Please set down exactly the lines of the listing below from the line containing "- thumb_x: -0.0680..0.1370" through the line containing "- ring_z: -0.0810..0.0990", both lines included, leaving out all other lines.

- - - - -

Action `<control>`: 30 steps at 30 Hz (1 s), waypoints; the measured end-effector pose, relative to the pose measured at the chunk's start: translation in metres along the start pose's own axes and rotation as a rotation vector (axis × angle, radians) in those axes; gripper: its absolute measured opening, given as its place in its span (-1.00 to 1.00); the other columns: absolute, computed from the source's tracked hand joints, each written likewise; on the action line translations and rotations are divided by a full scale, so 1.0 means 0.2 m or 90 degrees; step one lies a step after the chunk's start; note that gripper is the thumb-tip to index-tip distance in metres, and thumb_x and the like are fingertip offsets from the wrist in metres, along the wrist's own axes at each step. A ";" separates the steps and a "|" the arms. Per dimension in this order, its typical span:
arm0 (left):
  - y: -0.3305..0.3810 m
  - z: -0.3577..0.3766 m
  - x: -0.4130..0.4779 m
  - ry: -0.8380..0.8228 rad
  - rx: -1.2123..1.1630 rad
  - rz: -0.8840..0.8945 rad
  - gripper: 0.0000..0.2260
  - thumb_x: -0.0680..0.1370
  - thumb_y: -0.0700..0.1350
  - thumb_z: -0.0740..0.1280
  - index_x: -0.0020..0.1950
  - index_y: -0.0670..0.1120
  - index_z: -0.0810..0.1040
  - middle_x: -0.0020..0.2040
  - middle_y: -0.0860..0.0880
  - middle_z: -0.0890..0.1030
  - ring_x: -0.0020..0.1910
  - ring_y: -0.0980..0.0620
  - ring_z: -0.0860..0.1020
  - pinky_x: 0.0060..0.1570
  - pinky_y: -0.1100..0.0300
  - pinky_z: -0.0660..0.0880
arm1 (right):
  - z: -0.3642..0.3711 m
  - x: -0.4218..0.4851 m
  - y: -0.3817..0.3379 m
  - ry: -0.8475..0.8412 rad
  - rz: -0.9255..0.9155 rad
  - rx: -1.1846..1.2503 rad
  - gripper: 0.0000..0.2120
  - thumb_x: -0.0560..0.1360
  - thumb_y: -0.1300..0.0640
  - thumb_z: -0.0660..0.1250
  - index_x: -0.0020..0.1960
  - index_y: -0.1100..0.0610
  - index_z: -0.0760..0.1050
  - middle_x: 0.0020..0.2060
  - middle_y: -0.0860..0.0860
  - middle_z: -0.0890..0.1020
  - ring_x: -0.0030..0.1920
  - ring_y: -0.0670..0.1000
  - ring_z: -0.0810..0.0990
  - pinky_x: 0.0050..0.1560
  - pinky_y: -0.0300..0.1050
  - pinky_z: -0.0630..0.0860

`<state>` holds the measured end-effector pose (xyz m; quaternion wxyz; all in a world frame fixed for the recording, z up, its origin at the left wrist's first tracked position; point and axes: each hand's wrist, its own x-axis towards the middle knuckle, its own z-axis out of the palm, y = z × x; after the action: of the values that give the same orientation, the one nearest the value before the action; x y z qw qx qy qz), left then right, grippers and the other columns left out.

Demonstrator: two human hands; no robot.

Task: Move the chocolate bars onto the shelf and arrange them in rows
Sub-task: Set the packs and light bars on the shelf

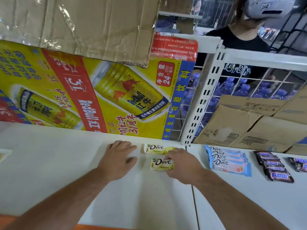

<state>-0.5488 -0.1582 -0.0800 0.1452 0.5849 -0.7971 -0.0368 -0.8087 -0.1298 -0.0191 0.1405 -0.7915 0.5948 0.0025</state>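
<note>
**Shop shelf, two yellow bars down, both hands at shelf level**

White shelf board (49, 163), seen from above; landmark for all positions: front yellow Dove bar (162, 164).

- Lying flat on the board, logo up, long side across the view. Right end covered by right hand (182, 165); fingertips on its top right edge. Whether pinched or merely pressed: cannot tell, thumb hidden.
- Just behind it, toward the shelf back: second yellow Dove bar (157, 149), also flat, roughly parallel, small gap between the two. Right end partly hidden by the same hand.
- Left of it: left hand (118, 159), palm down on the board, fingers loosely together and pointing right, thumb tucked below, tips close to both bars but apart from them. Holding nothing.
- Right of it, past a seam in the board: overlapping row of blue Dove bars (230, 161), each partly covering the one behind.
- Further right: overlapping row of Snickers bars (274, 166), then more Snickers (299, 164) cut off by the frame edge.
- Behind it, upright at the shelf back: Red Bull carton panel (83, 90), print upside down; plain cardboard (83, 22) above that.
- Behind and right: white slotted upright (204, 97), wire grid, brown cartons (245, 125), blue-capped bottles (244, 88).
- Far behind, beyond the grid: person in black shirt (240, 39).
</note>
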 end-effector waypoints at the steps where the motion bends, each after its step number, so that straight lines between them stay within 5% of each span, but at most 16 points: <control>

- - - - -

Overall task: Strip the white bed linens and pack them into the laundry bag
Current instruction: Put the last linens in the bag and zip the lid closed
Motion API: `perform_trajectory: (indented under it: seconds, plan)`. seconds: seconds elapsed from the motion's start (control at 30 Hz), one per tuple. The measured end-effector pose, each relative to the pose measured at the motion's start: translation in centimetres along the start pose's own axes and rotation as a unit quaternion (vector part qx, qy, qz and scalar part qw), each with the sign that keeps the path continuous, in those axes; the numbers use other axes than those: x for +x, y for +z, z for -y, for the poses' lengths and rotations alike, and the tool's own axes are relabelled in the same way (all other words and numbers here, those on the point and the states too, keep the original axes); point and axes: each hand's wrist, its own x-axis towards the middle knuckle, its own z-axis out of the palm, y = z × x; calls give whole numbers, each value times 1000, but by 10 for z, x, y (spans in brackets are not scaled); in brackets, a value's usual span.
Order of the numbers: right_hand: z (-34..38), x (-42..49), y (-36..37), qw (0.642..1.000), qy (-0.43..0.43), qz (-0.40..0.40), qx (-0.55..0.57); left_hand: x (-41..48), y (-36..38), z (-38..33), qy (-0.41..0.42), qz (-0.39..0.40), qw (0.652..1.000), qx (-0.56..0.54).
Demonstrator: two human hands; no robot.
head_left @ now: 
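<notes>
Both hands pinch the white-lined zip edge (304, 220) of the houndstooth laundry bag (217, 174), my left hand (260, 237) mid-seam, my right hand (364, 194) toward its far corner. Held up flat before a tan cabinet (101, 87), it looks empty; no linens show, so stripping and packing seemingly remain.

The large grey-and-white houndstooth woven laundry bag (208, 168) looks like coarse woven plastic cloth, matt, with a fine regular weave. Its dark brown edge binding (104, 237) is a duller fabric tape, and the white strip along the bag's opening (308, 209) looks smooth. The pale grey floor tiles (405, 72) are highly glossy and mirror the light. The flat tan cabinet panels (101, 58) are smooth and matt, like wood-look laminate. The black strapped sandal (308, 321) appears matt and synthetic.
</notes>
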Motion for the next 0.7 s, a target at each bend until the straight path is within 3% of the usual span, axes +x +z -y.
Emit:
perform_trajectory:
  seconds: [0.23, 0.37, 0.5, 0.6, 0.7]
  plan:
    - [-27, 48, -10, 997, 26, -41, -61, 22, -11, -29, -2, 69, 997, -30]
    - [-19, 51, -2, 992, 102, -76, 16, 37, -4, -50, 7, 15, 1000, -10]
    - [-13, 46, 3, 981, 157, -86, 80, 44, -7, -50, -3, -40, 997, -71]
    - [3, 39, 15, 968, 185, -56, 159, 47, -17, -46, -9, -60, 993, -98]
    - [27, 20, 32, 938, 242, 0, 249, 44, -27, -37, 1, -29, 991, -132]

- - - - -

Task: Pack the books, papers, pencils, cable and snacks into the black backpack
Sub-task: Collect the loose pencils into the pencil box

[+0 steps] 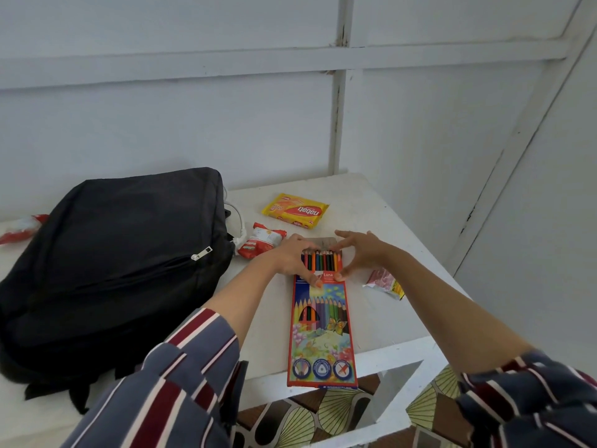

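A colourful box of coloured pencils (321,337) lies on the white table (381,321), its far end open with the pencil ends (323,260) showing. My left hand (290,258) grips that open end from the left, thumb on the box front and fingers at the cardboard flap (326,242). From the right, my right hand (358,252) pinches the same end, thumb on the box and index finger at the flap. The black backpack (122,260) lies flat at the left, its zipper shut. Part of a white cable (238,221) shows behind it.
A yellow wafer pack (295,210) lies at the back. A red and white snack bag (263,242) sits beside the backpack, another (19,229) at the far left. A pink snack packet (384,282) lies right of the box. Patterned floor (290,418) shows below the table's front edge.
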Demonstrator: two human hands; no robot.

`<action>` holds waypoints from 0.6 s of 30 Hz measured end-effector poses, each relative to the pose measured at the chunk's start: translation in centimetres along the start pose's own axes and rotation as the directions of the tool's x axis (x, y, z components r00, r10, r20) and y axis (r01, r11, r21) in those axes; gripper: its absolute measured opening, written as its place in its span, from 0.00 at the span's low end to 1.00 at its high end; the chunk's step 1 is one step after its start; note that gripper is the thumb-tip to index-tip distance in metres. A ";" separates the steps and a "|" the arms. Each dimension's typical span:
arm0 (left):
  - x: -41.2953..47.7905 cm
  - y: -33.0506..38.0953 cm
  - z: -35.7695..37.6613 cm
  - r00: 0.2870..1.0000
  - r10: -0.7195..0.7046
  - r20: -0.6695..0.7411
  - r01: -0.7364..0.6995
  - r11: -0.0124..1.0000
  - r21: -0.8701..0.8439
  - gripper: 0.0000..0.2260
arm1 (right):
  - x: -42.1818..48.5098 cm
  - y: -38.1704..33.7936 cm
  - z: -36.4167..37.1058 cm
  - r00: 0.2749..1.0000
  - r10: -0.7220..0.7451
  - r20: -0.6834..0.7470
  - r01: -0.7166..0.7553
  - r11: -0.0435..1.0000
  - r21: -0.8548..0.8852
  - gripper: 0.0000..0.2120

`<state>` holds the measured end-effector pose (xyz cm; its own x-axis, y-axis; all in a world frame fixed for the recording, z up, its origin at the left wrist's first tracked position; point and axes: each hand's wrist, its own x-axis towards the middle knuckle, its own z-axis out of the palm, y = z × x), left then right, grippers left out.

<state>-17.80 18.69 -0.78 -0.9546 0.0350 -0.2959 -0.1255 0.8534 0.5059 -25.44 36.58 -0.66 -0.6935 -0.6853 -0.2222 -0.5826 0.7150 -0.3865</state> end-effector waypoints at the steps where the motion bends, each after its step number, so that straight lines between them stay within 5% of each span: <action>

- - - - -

* **WORKED SOLUTION**:
  - thumb_x: -0.0680..0.1370
  - thumb_y: -0.0700..0.1350
  - thumb_z: -0.0740..0.1280
  - index_x: -0.0020..0.1950
  - index_y: -0.0670..0.1120
  - index_z: -0.0810..0.1040
  - middle_x: -0.0020..0.2040
  - middle_y: -0.0860..0.0880
  - middle_z: -0.0890..0.1030
  - ring_x: -0.0020..0.1910
  - ring_y: -0.0980..0.0620
  - ring_z: -0.0860..0.1020
  - pinky_x: 0.0060..0.1570
  - pinky_y: -0.1100..0.0300
  - pinky_z: -0.0660..0.0880
arm1 (right):
  - z: -0.3642..0.3711 m
  - x: -0.4218..0.4851 m
  - y: -0.3817..0.3379 m
  - ry: -0.8475..0.8412 rad
  - rz: -0.9255..0.9155 rad
  - rx: -1.1846..1.2503 rad
  - gripper: 0.0000..0.2120
  - thumb_x: -0.0560..0.1360
  - thumb_y: -0.1300..0.0640
  - thumb_z: -0.0660..0.1250
  - index_x: -0.0020..0.1960
  - index_y: -0.1100..0.0610
  - index_z: -0.0760..0.1050
  - middle_x: 0.0020..0.2060
  - middle_y: -0.0860..0.0860
  - middle_z: -0.0890..0.1020
  - ring_x: -0.0030..0.1920
  - ring_y: -0.0670..0.1000
  - ring_z: -0.0810..0.0990

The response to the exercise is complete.